Dataset items
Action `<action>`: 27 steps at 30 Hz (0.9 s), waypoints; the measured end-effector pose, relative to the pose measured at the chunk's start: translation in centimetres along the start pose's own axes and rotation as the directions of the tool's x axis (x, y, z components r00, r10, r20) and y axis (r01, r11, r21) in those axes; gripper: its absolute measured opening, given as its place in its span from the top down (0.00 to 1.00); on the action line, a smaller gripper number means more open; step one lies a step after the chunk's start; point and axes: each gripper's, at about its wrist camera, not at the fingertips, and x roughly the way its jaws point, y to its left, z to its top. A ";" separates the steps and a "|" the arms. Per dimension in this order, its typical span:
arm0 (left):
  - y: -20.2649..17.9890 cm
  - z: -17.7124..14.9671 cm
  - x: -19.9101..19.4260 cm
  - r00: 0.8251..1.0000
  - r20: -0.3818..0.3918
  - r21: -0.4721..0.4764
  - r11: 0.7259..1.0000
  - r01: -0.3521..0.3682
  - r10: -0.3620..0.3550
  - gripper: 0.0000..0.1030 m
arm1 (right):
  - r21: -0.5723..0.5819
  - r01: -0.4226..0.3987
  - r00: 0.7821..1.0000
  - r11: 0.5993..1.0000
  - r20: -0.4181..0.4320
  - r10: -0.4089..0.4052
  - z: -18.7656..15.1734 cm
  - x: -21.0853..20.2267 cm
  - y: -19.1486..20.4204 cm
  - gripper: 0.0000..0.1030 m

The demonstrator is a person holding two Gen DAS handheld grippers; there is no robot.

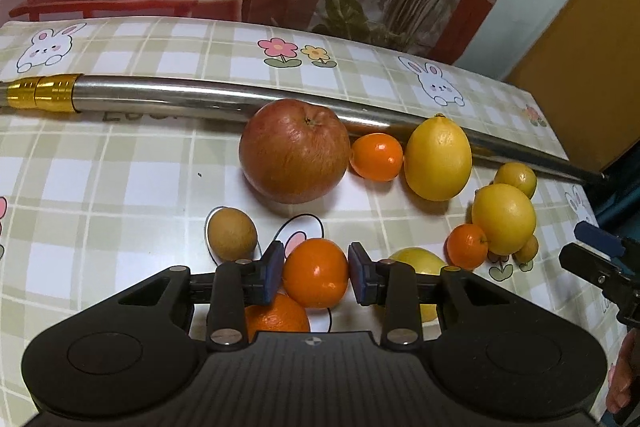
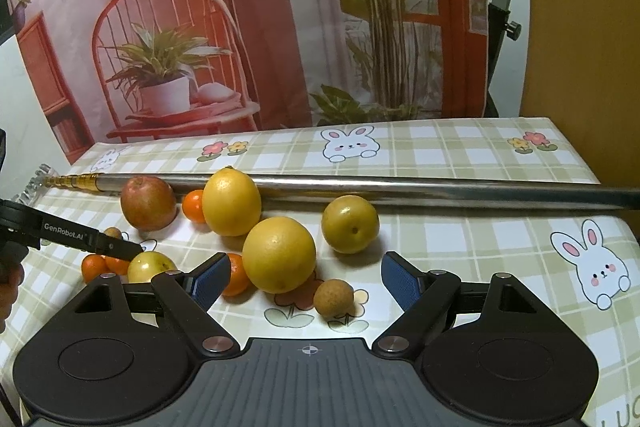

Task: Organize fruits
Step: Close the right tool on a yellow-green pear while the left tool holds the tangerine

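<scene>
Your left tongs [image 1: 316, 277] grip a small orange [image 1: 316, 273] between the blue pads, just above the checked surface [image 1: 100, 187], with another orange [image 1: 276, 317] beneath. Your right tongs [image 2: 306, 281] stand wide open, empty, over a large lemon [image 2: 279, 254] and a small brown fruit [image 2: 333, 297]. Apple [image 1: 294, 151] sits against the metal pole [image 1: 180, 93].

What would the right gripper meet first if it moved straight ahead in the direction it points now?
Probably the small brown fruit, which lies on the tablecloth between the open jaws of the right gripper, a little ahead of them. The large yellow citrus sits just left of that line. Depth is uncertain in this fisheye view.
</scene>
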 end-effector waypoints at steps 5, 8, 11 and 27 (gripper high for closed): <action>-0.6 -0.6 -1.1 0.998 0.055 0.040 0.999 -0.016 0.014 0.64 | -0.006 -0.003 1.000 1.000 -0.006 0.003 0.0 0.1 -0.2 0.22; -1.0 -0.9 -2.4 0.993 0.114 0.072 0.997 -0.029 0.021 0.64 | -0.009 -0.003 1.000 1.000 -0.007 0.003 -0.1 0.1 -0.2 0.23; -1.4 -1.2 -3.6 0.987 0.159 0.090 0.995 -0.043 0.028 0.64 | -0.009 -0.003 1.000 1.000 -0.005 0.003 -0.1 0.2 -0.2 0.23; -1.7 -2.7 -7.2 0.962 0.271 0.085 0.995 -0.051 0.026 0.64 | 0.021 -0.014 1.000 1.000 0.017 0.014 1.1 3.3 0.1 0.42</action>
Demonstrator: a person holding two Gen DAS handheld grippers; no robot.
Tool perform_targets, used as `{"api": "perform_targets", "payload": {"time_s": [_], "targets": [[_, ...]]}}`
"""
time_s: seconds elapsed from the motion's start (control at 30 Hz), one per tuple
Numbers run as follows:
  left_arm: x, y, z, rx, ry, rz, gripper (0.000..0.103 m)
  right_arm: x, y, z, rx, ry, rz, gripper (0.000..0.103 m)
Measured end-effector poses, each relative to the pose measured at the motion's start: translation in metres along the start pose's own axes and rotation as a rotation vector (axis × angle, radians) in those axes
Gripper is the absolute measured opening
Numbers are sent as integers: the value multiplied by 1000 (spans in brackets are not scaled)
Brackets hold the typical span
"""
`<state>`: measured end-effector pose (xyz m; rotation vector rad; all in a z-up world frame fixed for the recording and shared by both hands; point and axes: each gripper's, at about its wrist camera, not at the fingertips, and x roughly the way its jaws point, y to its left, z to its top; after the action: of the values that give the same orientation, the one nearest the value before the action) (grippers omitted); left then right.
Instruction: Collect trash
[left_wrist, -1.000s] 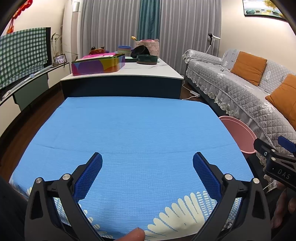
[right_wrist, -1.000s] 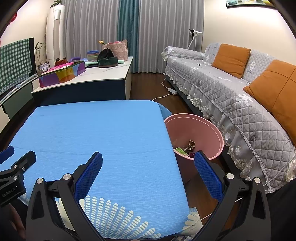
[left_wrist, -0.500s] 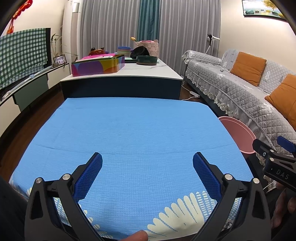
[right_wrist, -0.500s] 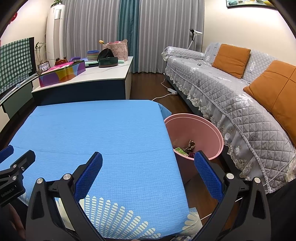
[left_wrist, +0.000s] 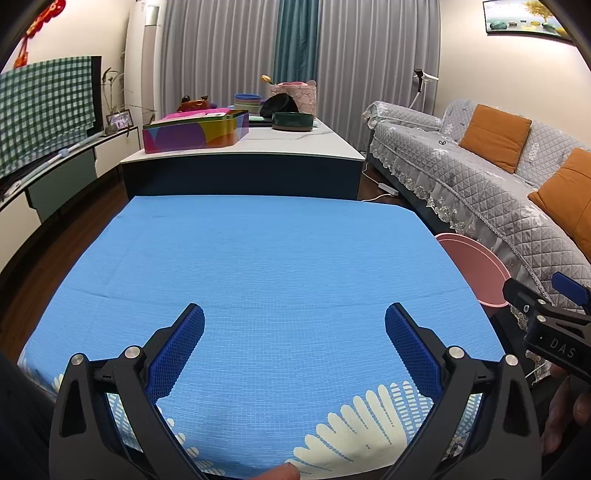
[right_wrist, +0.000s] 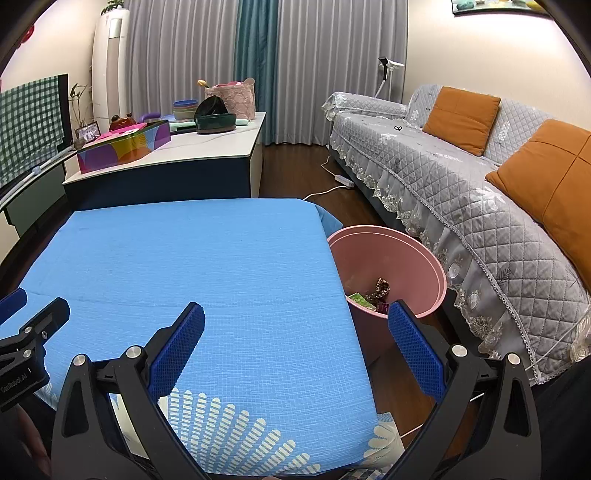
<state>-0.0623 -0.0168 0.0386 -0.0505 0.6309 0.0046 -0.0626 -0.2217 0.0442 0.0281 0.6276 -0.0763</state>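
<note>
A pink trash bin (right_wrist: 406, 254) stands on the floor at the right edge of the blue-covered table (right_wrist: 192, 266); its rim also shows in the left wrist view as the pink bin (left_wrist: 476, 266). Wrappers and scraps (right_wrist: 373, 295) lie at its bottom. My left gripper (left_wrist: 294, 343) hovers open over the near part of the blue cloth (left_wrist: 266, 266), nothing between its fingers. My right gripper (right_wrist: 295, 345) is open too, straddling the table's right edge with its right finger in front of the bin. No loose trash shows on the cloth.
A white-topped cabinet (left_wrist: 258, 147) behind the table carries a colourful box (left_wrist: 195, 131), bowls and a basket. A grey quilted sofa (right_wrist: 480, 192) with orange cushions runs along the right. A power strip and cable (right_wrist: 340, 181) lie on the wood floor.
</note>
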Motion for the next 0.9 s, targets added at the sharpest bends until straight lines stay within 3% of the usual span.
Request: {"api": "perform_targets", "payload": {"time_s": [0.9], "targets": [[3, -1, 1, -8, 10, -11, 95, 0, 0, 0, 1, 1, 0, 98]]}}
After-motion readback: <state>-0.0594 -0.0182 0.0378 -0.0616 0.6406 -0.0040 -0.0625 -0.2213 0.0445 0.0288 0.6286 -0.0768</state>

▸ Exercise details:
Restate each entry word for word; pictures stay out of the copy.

▸ Result:
Action `<action>`: 27 steps at 30 Hz (0.9 s), waypoints; the measured end-effector pose, relative to the pose measured at the chunk's start: translation in centimetres along the start pose's own axes and rotation as the directions of the tool's x axis (x, y, z components r00, r10, r20) and y axis (r01, r11, r21) in those axes; gripper: its absolute measured opening, given as its place in its span from the top down (0.00 to 1.00); on the action line, a smaller gripper number means more open; step one lies a step after the chunk's start; point and axes: each gripper's, at about its wrist camera, not at the fingertips, and x roughly the way its jaws point, y to its left, z to its top. A ";" separates the steps and a "|" the arms. Per dimension in this order, its typical span:
arm0 (left):
  - y: -20.2649..17.9890 cm
  - z: -17.7124..14.9671 cm
  - x: -19.9101..19.4260 cm
  - r00: 0.8251..1.0000
  - r20: -0.3818..0.3918
  - r21: -0.4721..0.4764
  - r11: 0.7259..1.0000
  - r01: -0.3521..0.3682
  - r10: -0.3620..0.3550
  - gripper: 0.0000..0.1030 m
arm1 (right):
  - r21: -0.5723..0.5819
  - r01: -0.4226..0.3987
  - r00: 0.7821..1.0000
  - r11: 0.5993..1.0000
  - r20: -0.4181..0.4320
  - r10: -0.4089..0.4052
  - z: -18.7656..15.1734 cm
  - x: -21.0853..20.2267 cm
  - y: -19.1486..20.4204 cm
  - gripper: 0.0000..0.1030 m

The demonstrator is a person holding two Gen DAS handheld grippers; there is no robot.


Task: Organize fruits
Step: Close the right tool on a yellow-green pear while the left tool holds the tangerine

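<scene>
Your left tongs [image 1: 316, 277] grip a small orange [image 1: 316, 273] between the blue pads, just above the checked surface [image 1: 100, 187], with another orange [image 1: 276, 317] beneath. Your right tongs [image 2: 306, 281] stand wide open, empty, over a large lemon [image 2: 279, 254] and a small brown fruit [image 2: 333, 297]. Apple [image 1: 294, 151] sits against the metal pole [image 1: 180, 93].

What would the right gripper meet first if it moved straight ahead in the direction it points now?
Probably the small brown fruit, which lies on the tablecloth between the open jaws of the right gripper, a little ahead of them. The large yellow citrus sits just left of that line. Depth is uncertain in this fisheye view.
</scene>
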 end-effector waypoints at steps 5, 8, 11 and 27 (gripper high for closed): <action>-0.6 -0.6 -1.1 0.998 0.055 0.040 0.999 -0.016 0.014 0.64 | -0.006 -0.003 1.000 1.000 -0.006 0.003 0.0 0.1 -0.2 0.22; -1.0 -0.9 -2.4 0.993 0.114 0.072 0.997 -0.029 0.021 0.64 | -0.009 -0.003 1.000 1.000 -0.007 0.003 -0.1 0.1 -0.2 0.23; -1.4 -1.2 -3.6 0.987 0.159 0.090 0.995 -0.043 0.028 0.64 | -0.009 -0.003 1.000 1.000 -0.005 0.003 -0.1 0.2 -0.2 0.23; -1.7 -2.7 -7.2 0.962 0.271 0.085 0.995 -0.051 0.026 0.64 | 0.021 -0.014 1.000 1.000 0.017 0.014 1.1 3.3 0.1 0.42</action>
Demonstrator: a person holding two Gen DAS handheld grippers; no robot.
Tool perform_targets, used as `{"api": "perform_targets", "payload": {"time_s": [_], "targets": [[_, ...]]}}`
"""
time_s: seconds elapsed from the motion's start (control at 30 Hz), one per tuple
Numbers run as follows:
  left_arm: x, y, z, rx, ry, rz, gripper (0.000..0.103 m)
  right_arm: x, y, z, rx, ry, rz, gripper (0.000..0.103 m)
Measured end-effector poses, each relative to the pose measured at the motion's start: translation in metres along the start pose's own axes and rotation as a rotation vector (axis × angle, radians) in those axes
Gripper is the absolute measured opening
Numbers are sent as integers: the value multiplied by 1000 (spans in brackets are not scaled)
Brackets hold the typical span
"""
`<state>`: measured end-effector pose (xyz m; rotation vector rad; all in a z-up world frame fixed for the recording and shared by both hands; point and axes: each gripper's, at about its wrist camera, not at the fingertips, and x roughly the way its jaws point, y to its left, z to its top; after the action: of the values that give the same orientation, the one nearest the value before the action) (grippers omitted); left then right.
Instruction: Collect trash
[left_wrist, -1.000s] 
[right_wrist, -1.000s] 
[left_wrist, -0.500s] 
[right_wrist, -0.500s] 
[left_wrist, +0.000s] 
[right_wrist, +0.000s] 
<state>-0.0623 -0.0168 0.0386 -0.0505 0.6309 0.0046 -0.0626 -0.2217 0.0442 0.0281 0.6276 -0.0763</state>
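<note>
A pink trash bin (right_wrist: 406, 254) stands on the floor at the right edge of the blue-covered table (right_wrist: 192, 266); its rim also shows in the left wrist view as the pink bin (left_wrist: 476, 266). Wrappers and scraps (right_wrist: 373, 295) lie at its bottom. My left gripper (left_wrist: 294, 343) hovers open over the near part of the blue cloth (left_wrist: 266, 266), nothing between its fingers. My right gripper (right_wrist: 295, 345) is open too, straddling the table's right edge with its right finger in front of the bin. No loose trash shows on the cloth.
A white-topped cabinet (left_wrist: 258, 147) behind the table carries a colourful box (left_wrist: 195, 131), bowls and a basket. A grey quilted sofa (right_wrist: 480, 192) with orange cushions runs along the right. A power strip and cable (right_wrist: 340, 181) lie on the wood floor.
</note>
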Motion for the next 0.9 s, targets added at the sharpest bends until straight lines stay within 3% of the usual span.
Request: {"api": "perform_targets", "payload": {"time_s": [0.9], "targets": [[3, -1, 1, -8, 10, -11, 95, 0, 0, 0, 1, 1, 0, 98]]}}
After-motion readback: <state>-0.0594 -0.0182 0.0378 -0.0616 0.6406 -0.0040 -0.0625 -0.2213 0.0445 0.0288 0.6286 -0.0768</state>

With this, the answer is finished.